J’s foray into Spanish cuisine was never intentional. In fact, it was the Italian regional cuisine that interested him. It was sister Malu’s idea that they go Spanish with Cirkulo, and he was to learn it fast!

Milky Way offers home-cooked meals that are frozen and packaged in microwaveable containers. They are ideal for those who do not have the time or the skill to prepare them. In a way, they are gourmet substitutes to prepared supermarket fare.

In the case of Cirkulo, opened in bold red torero color in 1995, a change was deemed appropriate in 2001. It moved from the tapas bar/restaurant that it was to a Mediterranean one it is today. They are now able to offer a wider range of Latin fare. By the way, they are soon opening a Café Milky Way above the Cirkulo.

Luigi and Vickie Antonio’s departure from the original bold design by Ramon Castellanos of the Cirkulo interiors in 1995 is marked by clean lines that orderly defines its programs. There is a semblance of retro ‘50s look that has somehow modernized into blocks of well-lit placements. There is the color red that suggests the flaming passion of the Latinos, and also a generous heaping of white strewn all over to keep the balance.

The open gesture into the street is an urbanized technique of overcoming the wall barriers. I would have preferred it if the street was wider and located in an old walkway like Malate. As it is, Pasay Road was not meant to be as busy a street as it is now because the old plan was that of a residential row, where huge streets beckoned the passers-by.

For Luigi and Vickie, architecture goes beyond the aesthetics of form and structure. It goes as well into the attached cultural values it imparts on the people occupying the spaces. Perhaps, by the legacy that continually shines in the Antonio family, the value of culture is rubbed deeply into Luigi’s perception. There is his grandfather Pablo, a National Artist; his grandma Marina and aunt Malu, both known for their contributions in Philippine fashion; his illustrious uncles, Chito for his lavish interiors and lifestyle, and Ramon, whose modern interpretation of Asian architecture can be turned into a book. Then there is his father, Pablo Jr., with whom he works side by side, and other members of the family who are architects and engineers.

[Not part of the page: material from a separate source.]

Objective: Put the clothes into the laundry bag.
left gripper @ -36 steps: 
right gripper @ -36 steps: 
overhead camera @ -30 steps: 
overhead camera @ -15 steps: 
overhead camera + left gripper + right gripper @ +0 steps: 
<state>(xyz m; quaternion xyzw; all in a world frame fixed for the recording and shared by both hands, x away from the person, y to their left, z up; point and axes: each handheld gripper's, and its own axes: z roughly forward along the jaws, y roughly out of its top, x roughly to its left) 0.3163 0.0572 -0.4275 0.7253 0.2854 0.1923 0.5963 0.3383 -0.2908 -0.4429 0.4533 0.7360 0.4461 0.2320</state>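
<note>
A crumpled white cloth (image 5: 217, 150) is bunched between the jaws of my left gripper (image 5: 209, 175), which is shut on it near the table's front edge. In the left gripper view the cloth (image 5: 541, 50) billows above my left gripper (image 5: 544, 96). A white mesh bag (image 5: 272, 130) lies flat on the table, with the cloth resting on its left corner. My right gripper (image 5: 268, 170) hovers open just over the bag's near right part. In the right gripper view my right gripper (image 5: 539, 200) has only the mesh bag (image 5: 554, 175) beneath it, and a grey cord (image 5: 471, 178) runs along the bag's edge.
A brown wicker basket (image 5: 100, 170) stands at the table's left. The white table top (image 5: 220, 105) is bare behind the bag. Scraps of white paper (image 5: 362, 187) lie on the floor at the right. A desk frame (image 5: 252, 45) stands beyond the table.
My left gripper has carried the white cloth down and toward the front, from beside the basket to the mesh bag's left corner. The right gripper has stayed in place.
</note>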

Together, Luigi and Vickie now try to instill values in their work that reflect the Filipino character mixed with modernism. They lament the viewpoint of separating culture from architecture other than its function as a day-to-day building activity. To them, architecture should be a product of how people use and define an environment, which is a cultural reflection of themselves. They disapprove of the neglect on some of our historical buildings, the tearing down of the Jai Alai building, for example, and hope that history can still be kept in the form of buildings that were built in the eras that preceded us.

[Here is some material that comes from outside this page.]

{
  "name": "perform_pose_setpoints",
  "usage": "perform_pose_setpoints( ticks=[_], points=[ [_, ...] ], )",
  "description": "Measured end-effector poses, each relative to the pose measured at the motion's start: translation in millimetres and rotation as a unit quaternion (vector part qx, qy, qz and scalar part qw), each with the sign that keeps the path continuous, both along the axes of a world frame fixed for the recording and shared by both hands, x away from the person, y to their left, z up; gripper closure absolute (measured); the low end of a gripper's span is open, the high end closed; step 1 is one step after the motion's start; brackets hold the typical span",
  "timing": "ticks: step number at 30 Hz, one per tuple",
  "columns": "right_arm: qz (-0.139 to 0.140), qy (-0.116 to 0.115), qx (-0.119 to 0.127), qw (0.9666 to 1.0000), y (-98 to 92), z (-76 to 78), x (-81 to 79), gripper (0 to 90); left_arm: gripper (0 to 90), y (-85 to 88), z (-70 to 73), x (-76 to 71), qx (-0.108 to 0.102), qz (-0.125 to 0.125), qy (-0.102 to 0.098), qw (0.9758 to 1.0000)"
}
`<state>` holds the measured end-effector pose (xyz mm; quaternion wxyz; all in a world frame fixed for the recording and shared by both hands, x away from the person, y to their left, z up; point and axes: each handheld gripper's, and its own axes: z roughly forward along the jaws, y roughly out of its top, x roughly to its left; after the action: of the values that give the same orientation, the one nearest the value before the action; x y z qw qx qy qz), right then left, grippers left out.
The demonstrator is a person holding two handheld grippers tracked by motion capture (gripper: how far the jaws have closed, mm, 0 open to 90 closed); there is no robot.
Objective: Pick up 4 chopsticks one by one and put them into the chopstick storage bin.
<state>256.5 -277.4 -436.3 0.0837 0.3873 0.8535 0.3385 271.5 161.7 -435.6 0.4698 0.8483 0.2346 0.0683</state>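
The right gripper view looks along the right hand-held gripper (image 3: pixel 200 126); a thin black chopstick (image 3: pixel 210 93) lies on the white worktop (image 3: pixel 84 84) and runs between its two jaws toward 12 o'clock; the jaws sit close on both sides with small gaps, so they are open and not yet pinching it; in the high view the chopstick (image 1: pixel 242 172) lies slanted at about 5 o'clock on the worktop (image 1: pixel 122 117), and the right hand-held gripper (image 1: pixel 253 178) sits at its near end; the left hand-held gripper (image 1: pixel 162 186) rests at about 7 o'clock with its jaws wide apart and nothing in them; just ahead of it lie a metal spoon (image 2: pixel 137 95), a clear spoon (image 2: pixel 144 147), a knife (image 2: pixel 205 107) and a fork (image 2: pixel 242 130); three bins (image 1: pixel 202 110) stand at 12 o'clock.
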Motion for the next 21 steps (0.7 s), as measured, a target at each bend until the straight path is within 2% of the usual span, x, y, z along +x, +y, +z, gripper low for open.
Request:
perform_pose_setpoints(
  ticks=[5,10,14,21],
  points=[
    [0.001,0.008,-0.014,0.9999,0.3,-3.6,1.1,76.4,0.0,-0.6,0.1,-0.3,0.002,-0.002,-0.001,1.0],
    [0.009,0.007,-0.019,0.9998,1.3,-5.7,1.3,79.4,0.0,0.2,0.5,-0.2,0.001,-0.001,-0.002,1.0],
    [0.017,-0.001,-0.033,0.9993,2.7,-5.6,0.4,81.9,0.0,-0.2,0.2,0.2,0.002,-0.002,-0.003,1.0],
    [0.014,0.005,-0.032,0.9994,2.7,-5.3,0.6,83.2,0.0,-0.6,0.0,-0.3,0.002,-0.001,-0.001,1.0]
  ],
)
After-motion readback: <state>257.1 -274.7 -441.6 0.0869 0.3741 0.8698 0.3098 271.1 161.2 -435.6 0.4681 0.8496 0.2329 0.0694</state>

Rather than obliterating the historical artifacts of our architectural heritage, there must be a program that would make them a significant part of our continuing transformation into vertical living. For Vickie Antonio, the urban setup is even more pronounced. She is part of a World Bank project called City Developmental Strategies (CDS). It is a grant from the Cities Alliance and supported by the World Bank and UNCHS-Habitat. They perform technical assistance in preparing medium and long-term development strategies for cities around our archipelago. Their program is structured to ensure that identified projects and programs are properly linked up with city resources and long-term visions.

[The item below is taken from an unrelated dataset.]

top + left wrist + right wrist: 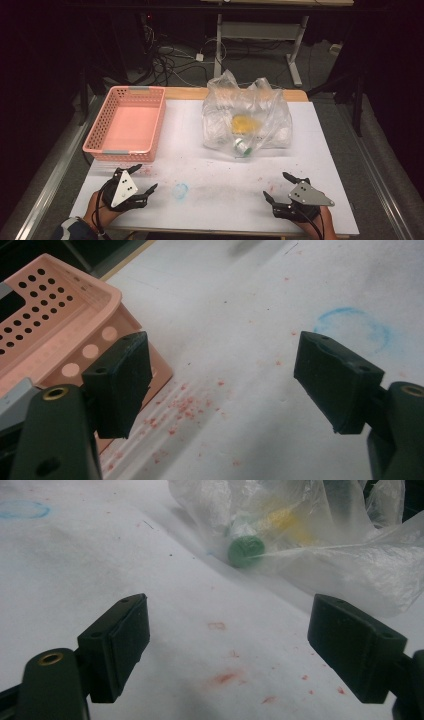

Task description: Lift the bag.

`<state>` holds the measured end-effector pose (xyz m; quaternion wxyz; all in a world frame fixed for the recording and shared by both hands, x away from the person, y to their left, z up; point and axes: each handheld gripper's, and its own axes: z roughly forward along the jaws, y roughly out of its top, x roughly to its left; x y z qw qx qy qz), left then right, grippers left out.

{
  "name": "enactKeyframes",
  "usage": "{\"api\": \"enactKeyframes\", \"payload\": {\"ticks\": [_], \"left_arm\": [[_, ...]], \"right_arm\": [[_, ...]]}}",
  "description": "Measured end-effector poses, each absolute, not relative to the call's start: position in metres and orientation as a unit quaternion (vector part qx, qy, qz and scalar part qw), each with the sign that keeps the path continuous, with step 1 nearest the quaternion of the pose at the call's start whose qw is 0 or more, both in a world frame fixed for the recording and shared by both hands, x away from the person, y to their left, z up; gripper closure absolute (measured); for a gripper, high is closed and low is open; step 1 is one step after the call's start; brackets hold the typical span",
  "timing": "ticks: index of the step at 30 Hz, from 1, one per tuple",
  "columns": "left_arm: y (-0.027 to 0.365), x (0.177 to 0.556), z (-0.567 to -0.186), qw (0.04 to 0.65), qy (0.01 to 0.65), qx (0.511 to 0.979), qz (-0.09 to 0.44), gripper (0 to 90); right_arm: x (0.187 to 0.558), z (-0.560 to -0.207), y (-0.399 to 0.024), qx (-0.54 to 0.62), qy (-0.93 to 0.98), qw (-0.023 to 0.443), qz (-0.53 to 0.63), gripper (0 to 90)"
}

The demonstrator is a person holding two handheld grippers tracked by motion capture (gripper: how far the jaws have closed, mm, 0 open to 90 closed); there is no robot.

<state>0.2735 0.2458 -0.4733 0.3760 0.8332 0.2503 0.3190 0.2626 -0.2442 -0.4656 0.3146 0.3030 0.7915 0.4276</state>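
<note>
Both grippers, left gripper [143,178] and right gripper [278,187], fingers apart, empty, resting on counter [225,170]; bottle [243,146] in plastic bag [247,117] lies flat, green cap toward near counter edge.

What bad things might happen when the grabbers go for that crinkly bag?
The plastic bag is thin and loose, so a jaw might tear it or pinch only a fold. The green-capped bottle lies on its side inside and may roll out if the bag tips. The left gripper sits close to the pink basket, so a quick swing might bump it. The right gripper is open too.
</note>
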Motion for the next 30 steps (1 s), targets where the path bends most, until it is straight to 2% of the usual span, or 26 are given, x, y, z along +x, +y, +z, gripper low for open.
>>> {"api": "enactKeyframes", "payload": {"ticks": [30], "left_arm": [[0.2432, 0.2771, -0.4721, 0.38, 0.252, 0.833, 0.312, 22.5]], "right_arm": [[0.2626, -0.467, -0.2457, 0.304, 0.795, 0.312, 0.422, 17.7]]}}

I see a strong sense of resolve in their projects. They see heritage as an important ingredient to nurture in the grass roots level. They consider the general public as very important recipients of their sensible planning and execution. There are many obvious remakes of images that are now readily available through the media, but it takes the understated, proficient tact that make it to the quality end of each design project.

Earlier, I mentioned the power of architecture. I reserved the merits of being subservient to the public needs, because the other side to defiance is that architecture, in the end, must be able to serve back.